Hello, my name is Liv, I’m 24 years old. I live with my dog Bucky. I’ve lived in a place I don’t want to be for far too long. While being here I’ve lost a lot of friendships, been to different places, went on a deployment, broke up with my best friend and was diagnosed with type 1 diabetes.
I feel that my life is crumbling at times but I make do. Though the haunting of feeling lonely kills me all the time. I don’t have friends that are in my area or people I can trust. I mainly stay inside because due to my anxiety and depression because sometimes it’s hard to go out and enjoy life. I also feel I’m not good enough to be friends with people and make new connections. Almost like nobody wants me. So times I feel that I’ve made a friend I self sabotage for it to blossom into anything. This why I feel the way I do.
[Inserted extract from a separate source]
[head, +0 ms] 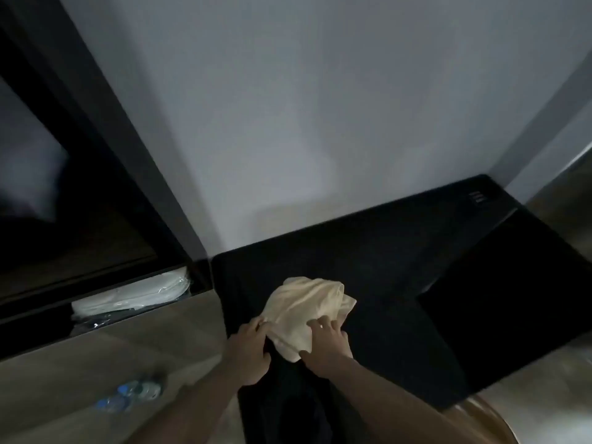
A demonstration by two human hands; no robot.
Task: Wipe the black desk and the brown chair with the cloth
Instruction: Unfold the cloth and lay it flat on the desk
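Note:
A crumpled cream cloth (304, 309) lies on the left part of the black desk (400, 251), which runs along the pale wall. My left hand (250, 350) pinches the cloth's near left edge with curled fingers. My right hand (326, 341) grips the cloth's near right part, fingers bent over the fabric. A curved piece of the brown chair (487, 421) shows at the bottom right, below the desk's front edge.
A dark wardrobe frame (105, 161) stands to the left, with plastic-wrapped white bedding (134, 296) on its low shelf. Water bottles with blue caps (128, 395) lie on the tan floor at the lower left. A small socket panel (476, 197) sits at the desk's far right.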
Either I get too excited or seem weird to people. I don’t know what to do with myself sometimes. I look to God for answers and he tells me he’s always with me yet I still feel lonely.
The other day my roommate moved out and now my apartment feels so empty and I feel truly alone. I know I have my dog and God with me yet the feeling is still there.
From multiple therapy sessions to alcohol abstinence groups, I feel I don’t have the answers. Then it has me wondering, why do I feel so different? Why am I the one with no friends? When will my time come to be happy with life’s simple pleasures of connection? I ask God about that too.
I want to feel content. I want my apartment to have sound again. I want to feel normal.
I’ve been to different countries with different lifestyles and I should feel grateful for what I have. I thank God for giving me these perspectives yet it’s not enough. Does that make me ungrateful? Have I succumbed to greed for wanting more?
Overall, without me babbling on and on about unfortunate times I say this:
I just want a friend. A friend that will stay. Someone who’s close by that will be there for me and I will with them. Someone that makes my day brighter every time I see them. Someone who will fight for me and to have movie nights and gab about the book we’re reading. We can go to flea markets or make spontaneous trips to where ever and just be. To make memories to make the short time we have on this Earth, well, memorable.